**What the task asks:** Each line of the material holding the word "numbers" must be identified and copied.
[[ Provided data, beginning ]]
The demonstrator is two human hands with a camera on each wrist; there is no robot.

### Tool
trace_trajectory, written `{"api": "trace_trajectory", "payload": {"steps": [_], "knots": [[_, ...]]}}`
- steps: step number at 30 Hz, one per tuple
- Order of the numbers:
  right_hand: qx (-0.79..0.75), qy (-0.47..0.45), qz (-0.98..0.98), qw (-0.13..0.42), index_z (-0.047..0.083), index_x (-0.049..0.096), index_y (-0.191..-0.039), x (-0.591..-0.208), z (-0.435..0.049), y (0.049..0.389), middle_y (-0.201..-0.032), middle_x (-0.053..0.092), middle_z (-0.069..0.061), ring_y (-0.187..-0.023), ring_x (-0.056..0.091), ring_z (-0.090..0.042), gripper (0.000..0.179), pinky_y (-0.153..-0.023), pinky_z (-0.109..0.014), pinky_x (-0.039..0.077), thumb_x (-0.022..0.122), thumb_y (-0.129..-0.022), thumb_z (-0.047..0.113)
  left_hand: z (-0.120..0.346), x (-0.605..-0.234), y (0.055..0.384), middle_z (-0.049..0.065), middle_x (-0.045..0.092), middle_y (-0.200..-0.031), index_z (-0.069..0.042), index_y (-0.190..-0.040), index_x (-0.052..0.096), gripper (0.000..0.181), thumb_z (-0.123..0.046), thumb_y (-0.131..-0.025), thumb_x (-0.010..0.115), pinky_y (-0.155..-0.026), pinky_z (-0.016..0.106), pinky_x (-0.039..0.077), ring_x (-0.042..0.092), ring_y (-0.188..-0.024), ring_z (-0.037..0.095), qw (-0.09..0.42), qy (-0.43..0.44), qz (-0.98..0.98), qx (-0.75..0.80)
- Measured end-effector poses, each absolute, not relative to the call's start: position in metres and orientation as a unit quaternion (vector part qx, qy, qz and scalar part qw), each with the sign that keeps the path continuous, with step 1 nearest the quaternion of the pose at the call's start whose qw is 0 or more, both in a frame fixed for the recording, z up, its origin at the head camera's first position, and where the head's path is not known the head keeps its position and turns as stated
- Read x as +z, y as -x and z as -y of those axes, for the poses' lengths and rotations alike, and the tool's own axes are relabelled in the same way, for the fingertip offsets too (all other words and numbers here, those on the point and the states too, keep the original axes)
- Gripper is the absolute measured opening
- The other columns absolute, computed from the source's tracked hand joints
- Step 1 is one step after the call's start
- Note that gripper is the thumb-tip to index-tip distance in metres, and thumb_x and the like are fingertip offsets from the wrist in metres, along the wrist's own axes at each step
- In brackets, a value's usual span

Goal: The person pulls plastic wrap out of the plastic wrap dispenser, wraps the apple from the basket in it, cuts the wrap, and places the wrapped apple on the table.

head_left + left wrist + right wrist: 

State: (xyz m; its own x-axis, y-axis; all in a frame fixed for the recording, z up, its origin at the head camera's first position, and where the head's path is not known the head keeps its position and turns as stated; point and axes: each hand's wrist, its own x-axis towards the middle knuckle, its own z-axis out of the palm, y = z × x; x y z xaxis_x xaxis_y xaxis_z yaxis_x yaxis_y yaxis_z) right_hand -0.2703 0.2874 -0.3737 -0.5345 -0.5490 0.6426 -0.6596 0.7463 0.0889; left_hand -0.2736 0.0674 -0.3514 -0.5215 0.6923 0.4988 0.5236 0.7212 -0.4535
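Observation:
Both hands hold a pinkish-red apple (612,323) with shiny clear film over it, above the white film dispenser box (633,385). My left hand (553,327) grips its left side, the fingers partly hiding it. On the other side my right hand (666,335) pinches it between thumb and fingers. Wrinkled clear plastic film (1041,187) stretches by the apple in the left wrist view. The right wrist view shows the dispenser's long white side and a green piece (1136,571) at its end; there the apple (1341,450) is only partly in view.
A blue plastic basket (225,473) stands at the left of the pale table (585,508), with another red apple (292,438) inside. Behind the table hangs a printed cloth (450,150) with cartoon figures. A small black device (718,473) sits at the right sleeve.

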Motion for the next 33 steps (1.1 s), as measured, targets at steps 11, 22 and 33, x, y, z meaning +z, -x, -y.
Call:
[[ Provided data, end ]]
**The answer:**
- Order of the numbers:
- Read x as +z, y as -x and z as -y of those axes, for the poses' lengths and rotations alike, and the tool's own axes are relabelled in the same way, for the fingertip offsets too (all other words and numbers here, those on the point and the states too, keep the original axes)

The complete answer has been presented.